Brief: Using the material below, return exactly the lines between the one holding "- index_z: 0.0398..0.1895" and the one holding "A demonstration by", inclusive, and no others.
┄┄┄┄┄┄┄┄┄┄
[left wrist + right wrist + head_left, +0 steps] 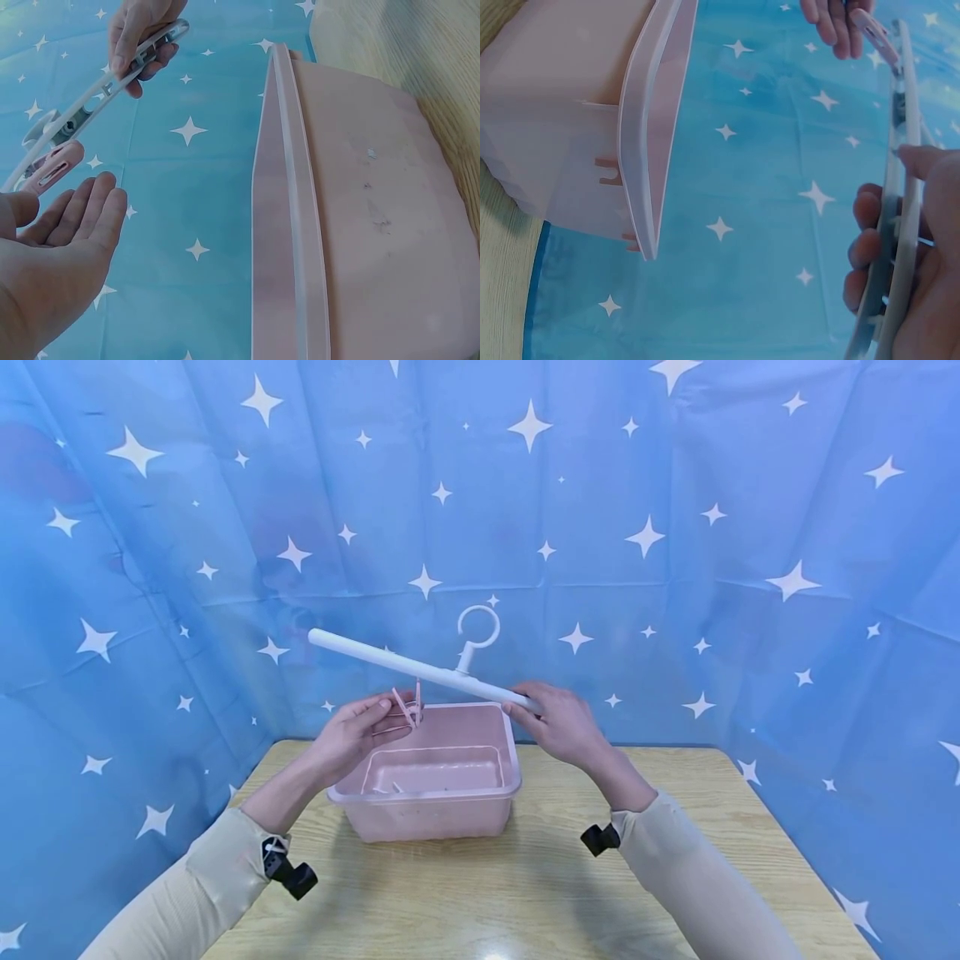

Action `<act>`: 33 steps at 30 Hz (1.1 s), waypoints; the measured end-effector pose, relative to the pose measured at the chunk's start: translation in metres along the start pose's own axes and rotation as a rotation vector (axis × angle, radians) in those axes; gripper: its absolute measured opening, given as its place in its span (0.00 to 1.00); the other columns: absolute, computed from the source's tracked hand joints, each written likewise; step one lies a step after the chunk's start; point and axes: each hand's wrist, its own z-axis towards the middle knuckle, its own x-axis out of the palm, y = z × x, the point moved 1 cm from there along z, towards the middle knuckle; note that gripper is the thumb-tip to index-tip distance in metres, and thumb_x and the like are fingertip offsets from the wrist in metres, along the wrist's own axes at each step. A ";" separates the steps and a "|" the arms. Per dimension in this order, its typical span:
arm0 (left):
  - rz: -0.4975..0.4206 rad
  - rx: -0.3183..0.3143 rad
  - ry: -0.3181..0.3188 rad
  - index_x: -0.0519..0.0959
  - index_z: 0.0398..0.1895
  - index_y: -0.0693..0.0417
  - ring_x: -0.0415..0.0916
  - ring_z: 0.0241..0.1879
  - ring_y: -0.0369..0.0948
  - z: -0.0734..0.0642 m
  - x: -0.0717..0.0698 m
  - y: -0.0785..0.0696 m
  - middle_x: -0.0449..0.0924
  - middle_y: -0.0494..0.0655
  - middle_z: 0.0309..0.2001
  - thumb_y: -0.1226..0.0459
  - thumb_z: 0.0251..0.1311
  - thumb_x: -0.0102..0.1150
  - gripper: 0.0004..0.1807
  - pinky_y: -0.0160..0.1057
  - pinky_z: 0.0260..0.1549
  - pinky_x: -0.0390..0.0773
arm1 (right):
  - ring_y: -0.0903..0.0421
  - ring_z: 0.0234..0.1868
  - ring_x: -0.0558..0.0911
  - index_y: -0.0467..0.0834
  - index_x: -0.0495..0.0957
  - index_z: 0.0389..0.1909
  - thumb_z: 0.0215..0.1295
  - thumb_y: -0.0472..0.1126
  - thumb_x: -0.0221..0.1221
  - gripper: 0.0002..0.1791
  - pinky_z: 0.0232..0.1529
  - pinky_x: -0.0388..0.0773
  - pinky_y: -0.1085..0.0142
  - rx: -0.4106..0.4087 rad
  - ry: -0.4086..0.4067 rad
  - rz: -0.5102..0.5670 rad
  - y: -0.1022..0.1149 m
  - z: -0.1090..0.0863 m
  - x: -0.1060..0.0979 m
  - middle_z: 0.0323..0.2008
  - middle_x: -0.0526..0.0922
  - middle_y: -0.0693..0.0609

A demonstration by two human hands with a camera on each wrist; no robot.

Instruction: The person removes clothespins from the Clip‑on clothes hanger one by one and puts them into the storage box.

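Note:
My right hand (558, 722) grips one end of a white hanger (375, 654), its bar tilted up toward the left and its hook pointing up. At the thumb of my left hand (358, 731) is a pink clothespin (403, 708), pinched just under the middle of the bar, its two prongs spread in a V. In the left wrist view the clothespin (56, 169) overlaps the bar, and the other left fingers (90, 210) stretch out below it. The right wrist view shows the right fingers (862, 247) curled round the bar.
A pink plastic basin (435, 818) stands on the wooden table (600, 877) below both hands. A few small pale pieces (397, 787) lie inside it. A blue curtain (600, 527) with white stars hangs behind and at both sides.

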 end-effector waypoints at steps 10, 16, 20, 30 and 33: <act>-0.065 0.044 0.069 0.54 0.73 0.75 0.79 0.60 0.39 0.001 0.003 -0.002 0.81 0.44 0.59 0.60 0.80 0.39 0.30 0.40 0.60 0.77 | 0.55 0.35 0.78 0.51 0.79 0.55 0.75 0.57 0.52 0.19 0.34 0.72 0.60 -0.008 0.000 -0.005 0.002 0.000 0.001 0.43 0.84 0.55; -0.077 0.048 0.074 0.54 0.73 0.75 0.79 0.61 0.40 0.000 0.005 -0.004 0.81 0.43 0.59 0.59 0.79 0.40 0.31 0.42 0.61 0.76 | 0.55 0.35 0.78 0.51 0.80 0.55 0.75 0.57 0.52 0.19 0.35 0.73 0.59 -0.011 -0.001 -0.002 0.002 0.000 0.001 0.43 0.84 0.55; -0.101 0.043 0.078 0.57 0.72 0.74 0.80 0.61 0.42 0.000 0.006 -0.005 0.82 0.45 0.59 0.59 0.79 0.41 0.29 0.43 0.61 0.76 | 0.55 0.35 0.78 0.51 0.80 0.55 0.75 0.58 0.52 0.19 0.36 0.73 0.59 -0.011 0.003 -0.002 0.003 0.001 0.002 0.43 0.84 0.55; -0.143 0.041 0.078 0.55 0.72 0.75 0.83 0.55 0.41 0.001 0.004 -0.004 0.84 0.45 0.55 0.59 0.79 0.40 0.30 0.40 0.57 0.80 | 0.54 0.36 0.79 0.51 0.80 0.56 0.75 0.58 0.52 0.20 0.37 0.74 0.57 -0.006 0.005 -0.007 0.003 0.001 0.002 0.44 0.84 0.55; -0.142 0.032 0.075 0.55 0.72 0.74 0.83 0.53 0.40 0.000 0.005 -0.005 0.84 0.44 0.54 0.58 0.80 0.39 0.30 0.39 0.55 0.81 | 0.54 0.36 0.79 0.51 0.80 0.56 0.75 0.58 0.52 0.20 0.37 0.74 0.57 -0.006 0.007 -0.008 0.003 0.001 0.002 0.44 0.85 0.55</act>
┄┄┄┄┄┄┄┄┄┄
Exercise solution:
  - index_z: 0.0398..0.1895
  - index_y: -0.0693..0.0417
  - ring_x: -0.0415..0.0916
  - ring_z: 0.0241..0.1879
  - ring_y: -0.0369..0.0948
  - z: -0.0734..0.0642 m
  - x: -0.0717..0.0698 m
  - y: -0.0785..0.0696 m
  - middle_x: -0.0449..0.0924
  - middle_y: -0.0494..0.0655
  - middle_z: 0.0309..0.2001
  - thumb_y: -0.1226..0.0459
  - thumb_z: 0.0251..0.1311
  - thumb_x: -0.0102..0.1150
  - gripper: 0.0004..0.1807
  - pinky_y: -0.0160..0.1057
  - pinky_z: 0.0260..0.1549
  - pinky_x: -0.0390..0.0773
arm1 (right):
  - ring_y: -0.0903..0.0421
  - ring_z: 0.0234..0.1868
  - ring_x: -0.0558..0.0911
  - index_y: -0.0467..0.0834
  - index_x: -0.0495..0.0957
  - index_z: 0.0389..0.1909
  - thumb_z: 0.0215..0.1295
  - thumb_y: -0.0472..0.1126
  - thumb_x: -0.0221..0.1221
  - gripper: 0.0002..0.1791
  - pinky_z: 0.0232..0.1529
  - pinky_x: -0.0388..0.0773
  - pinky_y: -0.1085..0.0142
  - rx: -0.4106..0.4087 rad
  - ry: -0.4086..0.4067 rad
  - rz: -0.5102..0.5670 rad
  - y: -0.1022..0.1149 m
  - z: -0.1090..0.0863 m
  - x: -0.1060..0.0979 m
  - middle_z: 0.0323..0.2008
  - middle_x: -0.0526..0.0922
  - middle_y: -0.0693..0.0609

A demonstration by two human hands with a camera on each wrist; no robot.

The complete output has now been given.